Rolf Ineichen (born 2 May 1978) is a Swiss racing driver who currently competes in the GT World Challenge Europe and the ADAC GT Masters.

Career

Business ventures
Ineichen serves on the board of directors at OTTO'S AG, a Swiss discount department store chain, as well as Proresa SA, a Swiss real estate corporation.

Racing

Ineichen began his professional racing career in 2009, competing in a one-off event for ARAXA Racing in the Porsche Carrera Cup Germany. After a three year hiatus, he returned to compete with Stadler Motorsport at the Dubai 24 Hour, finishing sixth overall. 

The following year, Ineichen began competing full time for the first time in his career, driving for Konrad Motorsport in the exclusively-Amateur B Class of the Porsche Carrera Cup Germany. In his inaugural full-time year of competition, Ineichen scored the class championship, winning eight of 17 races.
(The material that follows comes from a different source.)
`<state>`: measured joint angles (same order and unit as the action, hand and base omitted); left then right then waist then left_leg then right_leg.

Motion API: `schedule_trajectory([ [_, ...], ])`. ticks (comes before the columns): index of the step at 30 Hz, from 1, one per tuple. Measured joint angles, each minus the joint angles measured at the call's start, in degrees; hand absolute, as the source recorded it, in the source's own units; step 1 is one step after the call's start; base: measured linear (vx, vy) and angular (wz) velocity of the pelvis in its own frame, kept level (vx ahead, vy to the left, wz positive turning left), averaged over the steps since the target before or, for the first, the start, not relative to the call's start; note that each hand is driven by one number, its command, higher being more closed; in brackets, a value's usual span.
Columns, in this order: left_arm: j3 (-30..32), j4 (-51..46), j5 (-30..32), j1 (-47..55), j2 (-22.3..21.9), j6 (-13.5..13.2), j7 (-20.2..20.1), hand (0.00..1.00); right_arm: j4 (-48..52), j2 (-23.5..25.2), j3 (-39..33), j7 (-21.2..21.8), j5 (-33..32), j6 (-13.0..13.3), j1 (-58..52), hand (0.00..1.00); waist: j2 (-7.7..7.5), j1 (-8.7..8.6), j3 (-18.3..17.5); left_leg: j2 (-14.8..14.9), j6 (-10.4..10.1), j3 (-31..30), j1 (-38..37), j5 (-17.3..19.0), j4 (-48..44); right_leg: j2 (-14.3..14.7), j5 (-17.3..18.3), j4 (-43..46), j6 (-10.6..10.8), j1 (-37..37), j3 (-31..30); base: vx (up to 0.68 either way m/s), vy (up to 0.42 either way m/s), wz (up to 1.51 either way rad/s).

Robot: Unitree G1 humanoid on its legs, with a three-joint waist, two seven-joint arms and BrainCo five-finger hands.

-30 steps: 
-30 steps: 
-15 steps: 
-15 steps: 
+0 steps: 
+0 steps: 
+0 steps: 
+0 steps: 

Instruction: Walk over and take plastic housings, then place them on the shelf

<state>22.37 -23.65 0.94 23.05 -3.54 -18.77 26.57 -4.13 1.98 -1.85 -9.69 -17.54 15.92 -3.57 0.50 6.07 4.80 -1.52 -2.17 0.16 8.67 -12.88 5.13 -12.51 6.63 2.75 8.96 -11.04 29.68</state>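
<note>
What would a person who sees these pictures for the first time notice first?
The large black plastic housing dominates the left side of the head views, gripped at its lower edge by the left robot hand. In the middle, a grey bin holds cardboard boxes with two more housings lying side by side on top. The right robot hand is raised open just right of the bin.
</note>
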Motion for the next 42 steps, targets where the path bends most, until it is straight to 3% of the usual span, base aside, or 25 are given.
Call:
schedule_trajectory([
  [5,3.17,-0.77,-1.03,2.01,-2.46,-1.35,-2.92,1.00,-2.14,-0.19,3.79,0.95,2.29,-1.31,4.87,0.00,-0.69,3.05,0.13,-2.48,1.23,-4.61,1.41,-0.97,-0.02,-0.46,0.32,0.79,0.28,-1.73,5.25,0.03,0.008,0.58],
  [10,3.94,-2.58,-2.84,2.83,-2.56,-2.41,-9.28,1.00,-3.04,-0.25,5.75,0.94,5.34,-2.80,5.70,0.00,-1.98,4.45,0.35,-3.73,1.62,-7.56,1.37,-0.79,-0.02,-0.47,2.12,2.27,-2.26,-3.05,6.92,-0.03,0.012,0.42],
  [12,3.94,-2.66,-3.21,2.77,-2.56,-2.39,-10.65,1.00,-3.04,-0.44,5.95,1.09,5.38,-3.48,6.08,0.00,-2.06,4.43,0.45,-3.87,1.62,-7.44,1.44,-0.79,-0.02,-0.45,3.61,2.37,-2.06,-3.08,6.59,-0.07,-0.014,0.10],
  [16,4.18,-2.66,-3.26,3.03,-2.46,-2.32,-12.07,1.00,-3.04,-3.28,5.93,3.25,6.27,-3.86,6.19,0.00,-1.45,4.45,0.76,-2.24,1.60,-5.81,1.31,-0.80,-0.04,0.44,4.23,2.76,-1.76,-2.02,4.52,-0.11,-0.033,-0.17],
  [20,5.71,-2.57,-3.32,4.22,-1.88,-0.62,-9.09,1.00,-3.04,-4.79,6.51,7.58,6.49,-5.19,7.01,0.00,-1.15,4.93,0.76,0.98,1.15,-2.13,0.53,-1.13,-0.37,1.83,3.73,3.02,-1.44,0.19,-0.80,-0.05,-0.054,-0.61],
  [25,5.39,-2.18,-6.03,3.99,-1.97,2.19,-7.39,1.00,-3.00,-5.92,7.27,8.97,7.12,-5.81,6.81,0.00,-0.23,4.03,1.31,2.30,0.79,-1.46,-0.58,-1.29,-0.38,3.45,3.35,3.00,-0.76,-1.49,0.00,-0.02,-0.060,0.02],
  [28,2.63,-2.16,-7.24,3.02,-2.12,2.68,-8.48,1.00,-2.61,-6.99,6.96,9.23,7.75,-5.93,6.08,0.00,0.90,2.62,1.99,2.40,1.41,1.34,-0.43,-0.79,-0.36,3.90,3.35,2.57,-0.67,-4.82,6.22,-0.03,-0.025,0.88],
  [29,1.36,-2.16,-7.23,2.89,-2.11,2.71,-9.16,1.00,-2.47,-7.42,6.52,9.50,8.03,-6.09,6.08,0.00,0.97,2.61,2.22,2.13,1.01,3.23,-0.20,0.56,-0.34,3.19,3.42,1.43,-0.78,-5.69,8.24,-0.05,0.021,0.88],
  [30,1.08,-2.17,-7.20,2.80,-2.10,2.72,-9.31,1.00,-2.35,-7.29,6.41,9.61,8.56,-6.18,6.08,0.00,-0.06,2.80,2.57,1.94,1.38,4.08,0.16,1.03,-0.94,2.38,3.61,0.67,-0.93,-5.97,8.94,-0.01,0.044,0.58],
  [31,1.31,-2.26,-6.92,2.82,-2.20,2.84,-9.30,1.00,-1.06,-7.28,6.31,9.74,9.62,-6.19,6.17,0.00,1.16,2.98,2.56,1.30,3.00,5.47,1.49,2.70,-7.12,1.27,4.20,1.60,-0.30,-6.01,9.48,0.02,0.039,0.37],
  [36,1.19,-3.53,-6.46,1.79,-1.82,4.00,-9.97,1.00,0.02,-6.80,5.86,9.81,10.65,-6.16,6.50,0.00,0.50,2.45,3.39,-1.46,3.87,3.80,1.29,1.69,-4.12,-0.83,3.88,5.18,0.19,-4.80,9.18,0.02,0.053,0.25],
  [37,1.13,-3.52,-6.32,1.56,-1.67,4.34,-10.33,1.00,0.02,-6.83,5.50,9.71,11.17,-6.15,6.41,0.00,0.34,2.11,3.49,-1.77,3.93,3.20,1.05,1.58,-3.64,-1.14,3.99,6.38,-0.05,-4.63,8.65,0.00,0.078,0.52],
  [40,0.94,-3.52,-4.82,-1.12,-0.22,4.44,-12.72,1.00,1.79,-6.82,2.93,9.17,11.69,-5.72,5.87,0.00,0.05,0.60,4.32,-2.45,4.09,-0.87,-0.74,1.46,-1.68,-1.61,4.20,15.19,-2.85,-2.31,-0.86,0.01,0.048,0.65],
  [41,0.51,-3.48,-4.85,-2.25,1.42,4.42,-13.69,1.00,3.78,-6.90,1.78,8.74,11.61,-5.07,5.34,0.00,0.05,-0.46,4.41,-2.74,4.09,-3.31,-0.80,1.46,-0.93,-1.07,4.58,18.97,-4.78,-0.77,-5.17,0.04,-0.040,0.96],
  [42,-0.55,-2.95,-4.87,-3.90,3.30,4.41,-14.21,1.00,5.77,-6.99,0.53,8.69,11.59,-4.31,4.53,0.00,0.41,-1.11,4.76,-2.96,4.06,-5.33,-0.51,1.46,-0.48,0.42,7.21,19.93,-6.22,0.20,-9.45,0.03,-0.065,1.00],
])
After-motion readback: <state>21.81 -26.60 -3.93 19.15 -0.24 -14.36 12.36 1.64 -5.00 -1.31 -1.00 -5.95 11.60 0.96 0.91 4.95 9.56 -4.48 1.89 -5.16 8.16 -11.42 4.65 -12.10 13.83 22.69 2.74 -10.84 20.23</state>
In 2014, Ineichen won the class title for the second consecutive season, adding a class victory with Stadler Motorsport at the 2014 Dubai 24 Hour to his resume that same year. For the third consecutive season, in 2015, Ineichen claimed the Porsche Carrera Cup Germany B-Class title.

In 2016, Ineichen joined Grasser Racing Team for the ADAC GT Masters and Blancpain Endurance Series seasons. He would tally one victory in his opening season in the Blancpain series, taking victory at the Nürburgring with co-driver Mirko Bortolotti. 

In 2018, Ineichen was part of the Grasser Racing Team entry that won the GTD class at the 24 Hours of Daytona. The following season, Ineichen claimed his second class victory in as many seasons at Daytona, also taking class honors at the 12 Hours of Sebring.

For 2021, Ineichen joined Swiss outfit Emil Frey Racing for the 2021 GT World Challenge Europe Endurance Cup season, driving alongside Alex Fontana and Ricardo Feller in the Silver Cup class. Scoring two class victories in five races, the trio claimed the Silver Cup title that season. The following season, he took on a drive in the DTM after it transitioned to a GT3-based formula. Ineichen finished the season with just one championship point, earned by claiming the fastest lap at Spa. In June, he competed at the 24 Hours of Le Mans in an LMP2 entry fielded by Team WRT.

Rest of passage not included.